AC seems exactly right to me, based on what I remember of "Apple Confidential." In fact, if memory serves me right, Jobs was trying to get Sculley fired when Sculley was out of town, and Jean-Louis Gassee warned Sculley of the attempted coup.

So when Apple was looking to buy a company for the next generation Mac OS, Jobs had a very personal motive to get Apple to buy NeXT instead of Be (as Gassee was the president of Be, and in negotations to sell Be to Apple). That, and he got Apple to buy NeXT at a time when he was considering investing his own (and Larry Ellison's) money to take over Apple. Instead, he got paid to do it, and got the guy who executed the move fired.

Jobs was great at many, many things... but he wasn't exactly a nice guy, or--from everything I've read--the kind of guy you'd want running anything when he was forced out of Apple. I think even Jobs would admit it was probably good for him (and Apple) in the long run.

Comment Re:Ummmm, no (Score 1) 467

There are also the cases where upgrades intended to fix a problem actually make matters far worse. We had a lot of issues rolling out FCoE, and a firmware upgrade intended to fix some of our issues actually made matters far worse.

Of course, we were sane, and didn't blindly apply these updates to all our systems. We tested it out on one or two lab boxes first, and once we noticed the upgrade was problematic, we yelled-and-screamed at the vendor.

Point being, some firmware upgrades are bad, and some are good. Blindly applying all or blindly applying none at all are equally stupid system administrator philosophies. If you're not testing these sort of upgrades in a lab or testing environment prior to doing your production gear, you're doing it wrong.*

* - Yes, I know not everyone has the luxury of a test/lab environment.

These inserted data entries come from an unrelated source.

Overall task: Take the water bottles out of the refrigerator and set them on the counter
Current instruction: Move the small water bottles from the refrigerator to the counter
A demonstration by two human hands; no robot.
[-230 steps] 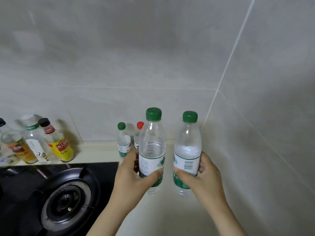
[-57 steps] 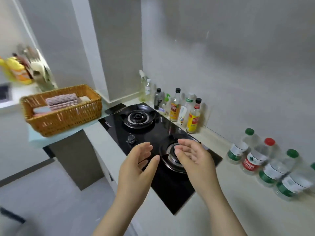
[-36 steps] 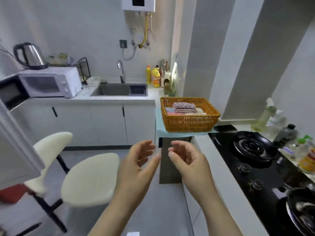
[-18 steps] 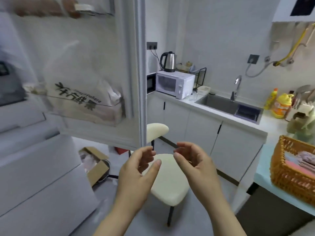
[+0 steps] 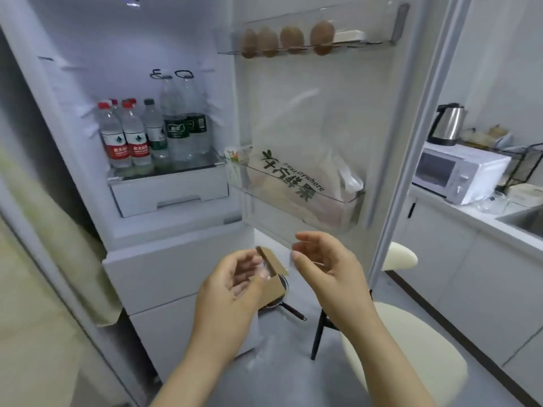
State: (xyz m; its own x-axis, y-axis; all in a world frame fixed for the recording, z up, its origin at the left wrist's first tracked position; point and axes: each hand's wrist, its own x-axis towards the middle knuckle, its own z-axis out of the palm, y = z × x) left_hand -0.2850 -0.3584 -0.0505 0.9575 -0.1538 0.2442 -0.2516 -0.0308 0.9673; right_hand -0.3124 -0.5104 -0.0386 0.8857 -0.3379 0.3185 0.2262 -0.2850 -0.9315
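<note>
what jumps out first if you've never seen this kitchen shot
The open refrigerator fills the view, with water bottles clustered inside, red-capped ones left, taller dark-labelled ones right. On its door, a printed plastic bag sits low, with a row of brown oval items up top. The left hand and right hand hover empty, low in front.

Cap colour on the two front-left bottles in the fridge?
Red caps on both front-left bottles; the head view shows them best.
</note>
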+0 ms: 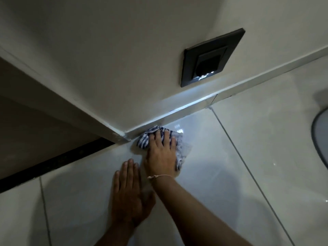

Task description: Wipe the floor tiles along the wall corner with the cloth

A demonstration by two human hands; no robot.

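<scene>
A blue-and-white striped cloth (143,140) lies bunched on the glossy white floor tiles (221,157), right at the outer wall corner (122,135) where the skirting (177,110) meets the floor. My right hand (161,153) presses flat on top of the cloth, fingers pointing at the skirting; a thin string bracelet circles its wrist. My left hand (129,190) rests flat on the bare tile just below and left of the right hand, palm down, fingers together, holding nothing.
A black wall socket plate (211,57) with small white lights sits on the wall above the skirting. A dark threshold strip (56,160) runs along the left. A dark round-edged object (319,135) sits on the floor at the right edge. Grout lines cross the tiles.
</scene>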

But you almost always have critical systems and non-critical, and it should be pretty obvious where you'd want to try upgrades first.

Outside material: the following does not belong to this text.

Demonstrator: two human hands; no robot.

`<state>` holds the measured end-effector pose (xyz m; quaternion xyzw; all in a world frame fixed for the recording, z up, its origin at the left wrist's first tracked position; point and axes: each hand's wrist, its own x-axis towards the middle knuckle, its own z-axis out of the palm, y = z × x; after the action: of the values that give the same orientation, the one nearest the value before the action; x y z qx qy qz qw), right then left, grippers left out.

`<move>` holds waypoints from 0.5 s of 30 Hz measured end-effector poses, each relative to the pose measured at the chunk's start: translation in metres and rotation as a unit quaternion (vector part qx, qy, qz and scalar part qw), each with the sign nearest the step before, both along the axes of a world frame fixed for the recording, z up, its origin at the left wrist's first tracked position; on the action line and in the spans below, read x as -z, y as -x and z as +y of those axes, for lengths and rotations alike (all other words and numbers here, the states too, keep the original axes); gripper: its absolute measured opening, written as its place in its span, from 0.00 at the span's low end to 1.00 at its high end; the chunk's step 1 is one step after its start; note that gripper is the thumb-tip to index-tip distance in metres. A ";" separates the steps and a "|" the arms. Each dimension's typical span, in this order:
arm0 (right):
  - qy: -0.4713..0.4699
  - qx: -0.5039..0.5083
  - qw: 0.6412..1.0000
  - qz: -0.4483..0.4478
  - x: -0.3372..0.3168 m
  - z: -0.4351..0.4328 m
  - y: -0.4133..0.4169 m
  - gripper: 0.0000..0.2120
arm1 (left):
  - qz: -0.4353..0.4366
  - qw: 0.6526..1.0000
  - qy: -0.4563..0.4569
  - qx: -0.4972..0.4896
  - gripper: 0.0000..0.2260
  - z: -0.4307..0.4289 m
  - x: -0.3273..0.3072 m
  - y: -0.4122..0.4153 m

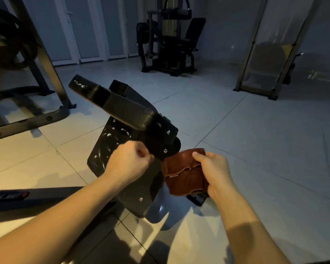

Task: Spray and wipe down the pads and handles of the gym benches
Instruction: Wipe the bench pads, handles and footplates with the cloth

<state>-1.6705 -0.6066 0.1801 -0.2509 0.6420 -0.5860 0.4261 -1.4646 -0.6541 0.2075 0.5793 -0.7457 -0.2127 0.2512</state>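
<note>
In the head view, the black bench frame [130, 109] is standing in the middle of the picture on the tiled floor [255, 140], with its arm pointing up toward 10 o'clock. White foam spots [109, 134] are lying on its flat plate [103, 149] and on the arm.

The left hand [131, 159] is clenched into a fist and is touching the plate's edge, just at 6 o'clock from the arm. I cannot tell if it is pinching anything. At 3 o'clock from it, the right hand [215, 170] is grasping a folded brown cloth [183, 176] just beside the lower end of the frame.

A dark bench pad [46, 197] is showing at 8 o'clock. A weight plate [10, 40] is hanging at 10 o'clock, and a gym machine [171, 46] is standing far off at 12 o'clock.
</note>
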 end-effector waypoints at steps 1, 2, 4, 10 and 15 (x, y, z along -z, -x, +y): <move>0.016 0.017 1.000 0.001 0.000 -0.003 0.003 0.03 | -0.031 0.998 0.052 0.002 0.06 0.001 -0.007 -0.002; 0.030 0.023 0.999 0.008 -0.001 -0.007 0.006 0.03 | -0.044 0.995 0.092 0.010 0.07 0.003 -0.014 -0.003; 0.058 0.030 0.998 0.028 -0.004 -0.018 0.004 0.08 | -0.043 0.985 0.163 0.037 0.08 0.008 -0.024 -0.006; 0.109 0.011 0.994 0.026 -0.013 -0.047 -0.023 0.15 | -0.085 0.941 0.326 0.020 0.29 -0.014 -0.034 -0.024; 0.139 0.002 0.989 0.044 -0.010 -0.053 -0.037 0.12 | -0.077 0.957 0.276 0.039 0.33 -0.031 -0.030 -0.033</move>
<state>-1.6338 -0.6597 0.1906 -0.3319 0.5730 -0.6588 0.3571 -1.4320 -0.6851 0.2377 0.4727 -0.8143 0.0367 0.3349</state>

Comment Re:It's a culture issue (Score 2) 66

Excellent point, and a practice I've already seen at my current job (tracking service availability instead of server uptime--in fact, since I started, we've tracked nothing but service availability).

That said, this has led us down the path of constantly increasing availability requirements, for things as (relatively) insignificant as an internal company blog. We're currently doing work between two new data centers, and one of the goals is to provide near 100% availability of all systems. It becomes very easy to sell such an idea to the business at little incremental cost (compared to the cost of building out two DCs in the first place), but the actual work involved in making it happen can be tricky at times. Not to mention the real incremental benefit is questionable at best, at least for a lot of the applications in question (IMHO, and given that many systems aren't tied to money-making endeavors).

Sure, it's theoretically possible to have two DCs, and when you want to do patching, you flip to your secondary site, patch your primary, flip back, and patch the secondary. It's a practice I'd certainly expect to see in an environment like NASDAQ. The business likes it, and the technical minutiae are workable (most of the time), but it is a substantial amount of added complexity (and work... and time) for little added benefit, in a lot of cases.

In short, I agree completely with what you said, but it can have the side effect of increasing the "required" availability numbers to the point where it becomes little different than simply looking at uptime (depending upon the environment).